The two most commonly used percentiles are the 25th and 75th ones. As they are marking out the lower and upper quarters of the distribution they are known as the lower and upper quartile values. The data points between them represent the interquartile range.

Interquartile (IQ) range

As the lower and upper ends of the distribution are eliminated, the interquartile range shows the location of most of the data and is less affected by outliers. It represents a good method of summarising the variability when dealing with ordinal data or distributions that are not “normal”.

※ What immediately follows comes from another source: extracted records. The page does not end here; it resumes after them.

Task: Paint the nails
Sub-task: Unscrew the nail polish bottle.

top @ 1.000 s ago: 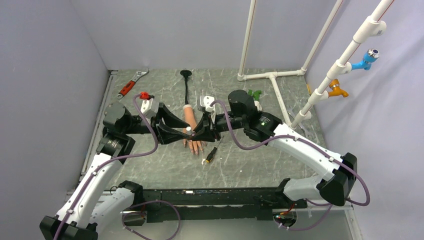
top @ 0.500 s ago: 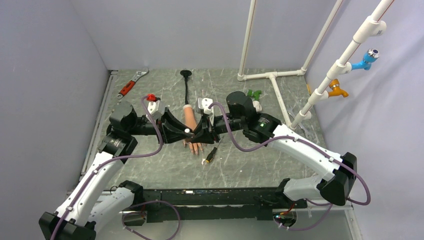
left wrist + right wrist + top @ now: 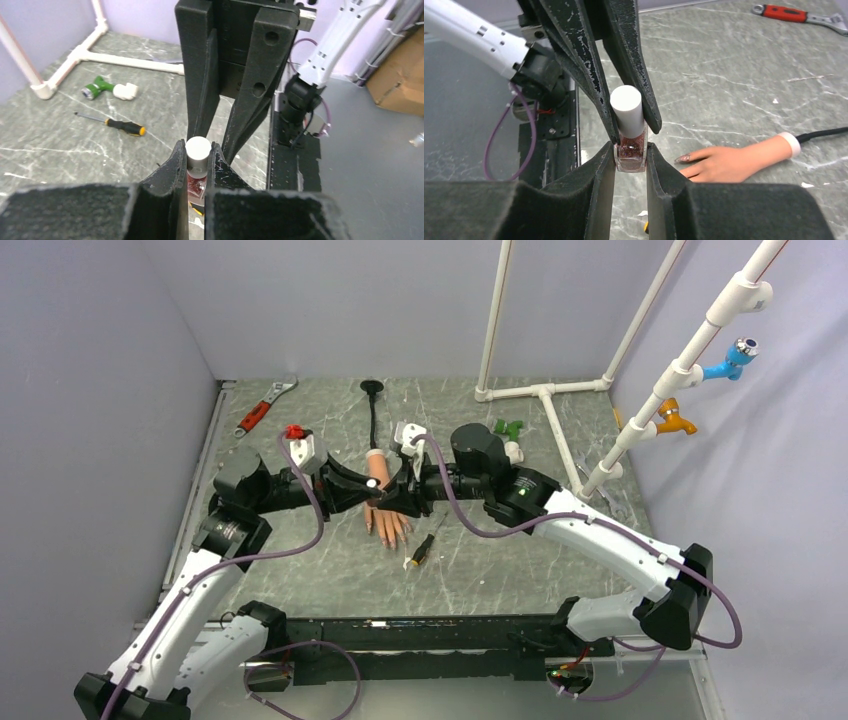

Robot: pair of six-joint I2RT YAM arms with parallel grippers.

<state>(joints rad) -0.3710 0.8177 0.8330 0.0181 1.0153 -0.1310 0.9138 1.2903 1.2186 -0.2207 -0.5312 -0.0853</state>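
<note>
A small polish bottle (image 3: pixel 631 147) of dark red polish with a white cap (image 3: pixel 626 107) hangs above the table between both arms. My right gripper (image 3: pixel 631 156) is shut on its glass body. My left gripper (image 3: pixel 198 159) is shut on the white cap (image 3: pixel 198 149). The peach mannequin hand (image 3: pixel 385 521) lies flat just under the two grippers (image 3: pixel 375 490), fingers toward the near edge. In the right wrist view the hand (image 3: pixel 736 161) lies right of the bottle, with one nail (image 3: pixel 682 158) showing; the other nails are hidden or too small to tell.
A black-and-yellow screwdriver (image 3: pixel 422 550) lies just right of the fingers. A red-handled wrench (image 3: pixel 262 410) is at the back left. The hand's black stalk (image 3: pixel 374 418) runs to the back. A green-and-white tool (image 3: pixel 508 428) and a white pipe frame (image 3: pixel 545 392) stand at the back right.
My left gripper has slid right toward the right gripper and closed on the bottle's cap. The right gripper has kept its hold on the bottle, shifting slightly left and back.
</note>
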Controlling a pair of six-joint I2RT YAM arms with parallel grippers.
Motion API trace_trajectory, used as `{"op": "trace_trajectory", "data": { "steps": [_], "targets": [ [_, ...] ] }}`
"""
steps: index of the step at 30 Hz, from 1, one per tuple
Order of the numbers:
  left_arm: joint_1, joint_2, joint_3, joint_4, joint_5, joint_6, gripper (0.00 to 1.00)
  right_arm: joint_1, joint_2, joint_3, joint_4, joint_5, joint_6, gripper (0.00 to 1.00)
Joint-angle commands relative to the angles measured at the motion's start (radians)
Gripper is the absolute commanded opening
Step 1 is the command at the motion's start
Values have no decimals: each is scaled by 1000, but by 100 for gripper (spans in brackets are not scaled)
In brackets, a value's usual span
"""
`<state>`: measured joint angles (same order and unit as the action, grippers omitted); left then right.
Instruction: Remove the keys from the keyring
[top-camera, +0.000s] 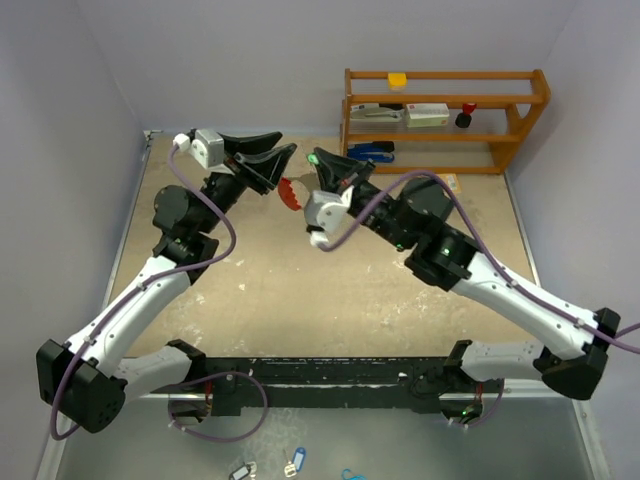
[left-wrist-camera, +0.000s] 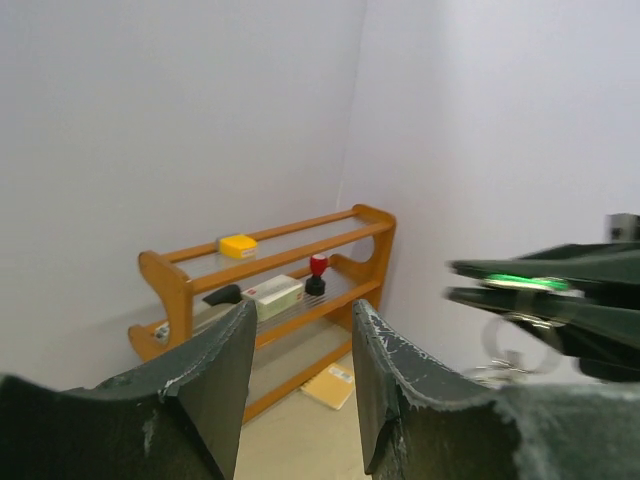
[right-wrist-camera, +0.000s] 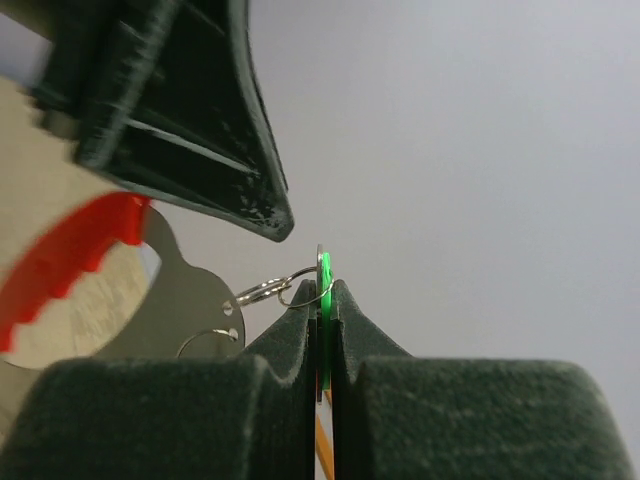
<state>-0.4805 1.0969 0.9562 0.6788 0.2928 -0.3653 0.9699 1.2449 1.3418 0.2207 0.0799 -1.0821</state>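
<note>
The tiny pale-green tagged key (right-wrist-camera: 326, 272) is clamped edge-on between the closed fingers of the right gripper (right-wrist-camera: 323, 298), held up over the far middle of the tan table (top-camera: 300, 290). A thin silver split ring (right-wrist-camera: 262, 289) links it to the red crescent-shaped plastic keyring (right-wrist-camera: 68, 252) just to its left. The left gripper (left-wrist-camera: 303, 312) hovers there, fingers apart, with nothing seen between them. The step looks like separating the two. Next, the left gripper needs to take hold of the red piece. The ring's join is too small to make out.

My right gripper (right-wrist-camera: 322, 298) has matt, dark, grainy plastic pads (right-wrist-camera: 288, 345). Pinched between them, the key (right-wrist-camera: 326, 270) shows glossy green plastic. Beside the tips is a thin, bright wire ring (right-wrist-camera: 262, 290), then a smooth dull-grey metal plate (right-wrist-camera: 195, 300) and the keyring (right-wrist-camera: 60, 258) of ridged red plastic.
</note>
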Motion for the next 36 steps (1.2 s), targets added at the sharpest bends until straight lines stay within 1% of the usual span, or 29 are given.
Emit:
{"op": "trace_trajectory", "data": {
  "steps": [1,3,6,12,20,30,36],
  "targets": [
    [-3,-41,37,-73,-122,122,41,6,-150,-53,63,-267,25,0],
    [-4,-44,29,-90,-169,149,41,6,-178,-42,26,-344,57,0],
    [-3,-39,25,-106,-193,166,41,6,-211,-22,-16,-450,107,0],
    [-3,-22,25,-107,-182,176,41,5,-252,1,-51,-560,179,0],
    [-3,-15,14,-44,-91,131,42,5,-252,13,-45,-567,199,0],
    [-3,-13,15,-36,-84,120,42,6,-255,3,-30,-577,206,0],
    [-3,-3,12,-5,-49,96,42,6,-258,0,-30,-567,204,0]
  ]
}}
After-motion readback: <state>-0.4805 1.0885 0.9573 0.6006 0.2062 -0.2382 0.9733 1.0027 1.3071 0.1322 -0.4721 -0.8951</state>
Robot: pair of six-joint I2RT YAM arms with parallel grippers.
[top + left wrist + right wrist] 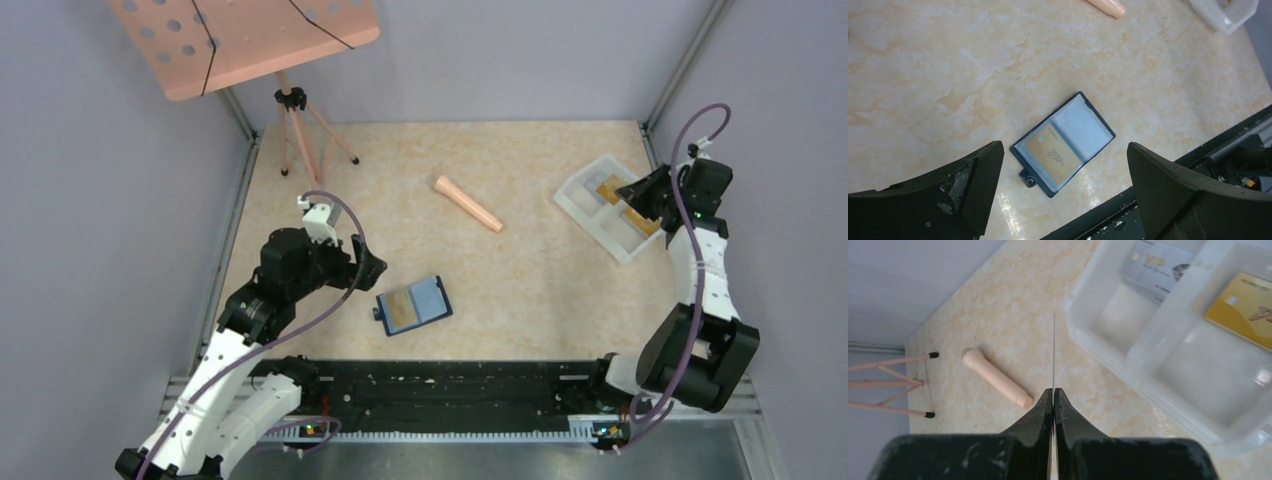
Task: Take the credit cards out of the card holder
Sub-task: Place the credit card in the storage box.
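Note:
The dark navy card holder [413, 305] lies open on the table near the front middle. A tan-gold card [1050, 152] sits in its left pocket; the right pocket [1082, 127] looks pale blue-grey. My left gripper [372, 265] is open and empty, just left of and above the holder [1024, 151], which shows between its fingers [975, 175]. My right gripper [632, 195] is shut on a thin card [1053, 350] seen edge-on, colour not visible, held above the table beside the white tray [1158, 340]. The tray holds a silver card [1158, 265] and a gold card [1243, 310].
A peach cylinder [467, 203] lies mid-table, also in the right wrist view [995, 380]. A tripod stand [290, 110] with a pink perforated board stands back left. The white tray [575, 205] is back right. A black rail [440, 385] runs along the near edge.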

The IQ range can also be used to provide a good graphical representation of the data. As the lower and upper quartile values represent the 25th and 75th percentile, and the median the 50th, these can be used to draw a “box and whisker” plot (fig 3). The box represents the central 50% of the data and the line in the box marks the median. The whiskers extend to the maximum and minimum values. In the case of outliers the whiskers are restricted to a length one and a half the interquartile range with other outliers being shown separately (fig 3). Box and whisker plots allow the reader to quickly judge the centre, spread and symmetry of the distribution. In so doing it enables two distributions to be compared (see later). Nevertheless, from a mathematical point of view, the IQ range does not provide the versatility required for detailed comparisons of normally distributed quantitative data. For this we need the variance and standard deviation.

Figure 3

A box and whisker plot.

Key points

  • The IQ range is a good method of describing data but not the most efficient way of describing data variability when comparing groups

  • The IQ range is commonly used to describe the variability of ordinal data and quantitative data that are skewed or have outliers.

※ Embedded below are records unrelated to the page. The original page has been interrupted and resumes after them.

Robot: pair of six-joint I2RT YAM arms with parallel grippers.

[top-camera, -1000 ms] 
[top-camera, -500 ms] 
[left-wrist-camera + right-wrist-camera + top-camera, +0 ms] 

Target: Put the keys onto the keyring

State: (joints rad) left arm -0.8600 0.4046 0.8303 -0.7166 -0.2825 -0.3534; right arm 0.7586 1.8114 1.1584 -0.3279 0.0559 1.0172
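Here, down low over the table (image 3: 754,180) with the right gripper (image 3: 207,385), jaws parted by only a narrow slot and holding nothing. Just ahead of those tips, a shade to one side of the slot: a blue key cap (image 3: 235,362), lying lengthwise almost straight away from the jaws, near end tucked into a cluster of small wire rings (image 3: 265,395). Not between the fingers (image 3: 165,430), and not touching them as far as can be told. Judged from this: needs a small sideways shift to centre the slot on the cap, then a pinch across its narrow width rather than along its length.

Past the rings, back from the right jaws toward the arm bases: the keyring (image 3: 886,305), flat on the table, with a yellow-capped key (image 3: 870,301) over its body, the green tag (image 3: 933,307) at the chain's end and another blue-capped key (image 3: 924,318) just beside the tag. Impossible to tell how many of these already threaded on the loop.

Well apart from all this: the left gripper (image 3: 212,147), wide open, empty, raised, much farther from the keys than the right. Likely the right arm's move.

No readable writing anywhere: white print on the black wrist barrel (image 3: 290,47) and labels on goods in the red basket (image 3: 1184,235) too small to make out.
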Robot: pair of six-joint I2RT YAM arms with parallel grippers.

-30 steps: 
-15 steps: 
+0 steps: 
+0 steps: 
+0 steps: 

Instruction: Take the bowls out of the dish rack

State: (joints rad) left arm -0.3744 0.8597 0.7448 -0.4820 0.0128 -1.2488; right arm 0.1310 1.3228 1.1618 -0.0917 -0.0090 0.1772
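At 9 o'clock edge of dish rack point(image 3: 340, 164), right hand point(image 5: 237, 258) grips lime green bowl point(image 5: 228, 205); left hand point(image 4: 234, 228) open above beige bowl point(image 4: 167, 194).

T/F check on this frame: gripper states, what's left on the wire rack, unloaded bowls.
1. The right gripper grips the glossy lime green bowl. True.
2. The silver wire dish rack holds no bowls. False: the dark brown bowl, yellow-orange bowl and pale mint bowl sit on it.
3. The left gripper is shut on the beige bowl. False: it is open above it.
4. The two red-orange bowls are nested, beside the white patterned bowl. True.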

An obvious way of looking at variability is to measure the difference of each value from the sample mean—that is, the calculated mean of the study group. However, in simply adding up these numbers you would always arrive at zero because the sum of the differences bigger and smaller than the mean are equal but opposite. However, by squaring all the differences before adding them together, a positive result is always achieved. The sum of these squares about the mean is usually known as the “sum of the squares”. For example, in a study the following differences were found between the mean and each value:

−3, −2, −2, −1, 0, 0, 0, 1, 1, 1, 2, 3

Therefore the sum of the squares is:

+4 +4 + 1 + 0 +0 +0 + 1 +1 +1 + 4 + 9 = 34

The size of the sum of the squares will vary according to the number of observations as well as the spread of the data. To get an average, the sum of the squares is divided by the number of observations. The result is called the “variance”.

Key point

Variance = Σ (Mean − x)2/(n). Where Σ (Mean − x)2= the sum of the squares of all the differences from the mean

Standard deviation

Variance has limited use in descriptive statistics because it does not have the same units as the original observations. To overcome this the square root of the variance can be calculated. This is known as the standard deviation (SD) and it has the same units as the variables measured originally. If the SD is small then the data points are close to one another, whereas a large SD indicates there is a lot of variation between individual values. In fact the mean for positive values is no longer an adequate measure of the central tendency when it is smaller than the SD.

Key points

  1. The standard deviation is a measure of the average distance individual values are from the mean

  2. The bigger the variability the bigger the standard deviation

  3. The standard deviation is used to measure the variability of quantitative data that are not markedly skewed and do not have outliers

When the data distribution is normal, or nearly so, it is possible to calculate that 68.3% of the data lies +/− 1 SD from the mean; 95.4% between +/− 2 SD; 99.7% between +/− 3 SD (fig 4).

Figure 4

A normal distribution curve divided up into different multiples of the standard deviation (SD).

The “normal range” corresponds to the interval that includes 95% of the data. This is equal to 1.96 SD on either side of the mean but is often approximated to mean (2SD). If this criterion is used to diagnose health and disease, it follows that 5% of all results from normal individuals will be classified as being pathological (fig 4).


It is useful at this stage to consider the standard error of the mean (SEM). Usually in clinical practice we do not know what the true overall mean is. All we have are the results from our study and the standard deviation. Fortunately it can be shown mathematically that, provided our study group size is over 10 and randomly selected, the overall mean lies within a normal distribution whose centre is our study group's mean (fig 5). The standard deviation of this distribution is called the SEM. This can be calculated by dividing the sample's standard deviation by the square root of the number of observations in the sample.

Figure 5

Distribution of the mean of samples of various sizes.

Key point

SEM = S√nD√n

As the distribution is normal, the same principles apply as found with the SD above. Consequently there is a 95% chance that the overall mean lies +/− 1.96 SEM from the sample mean.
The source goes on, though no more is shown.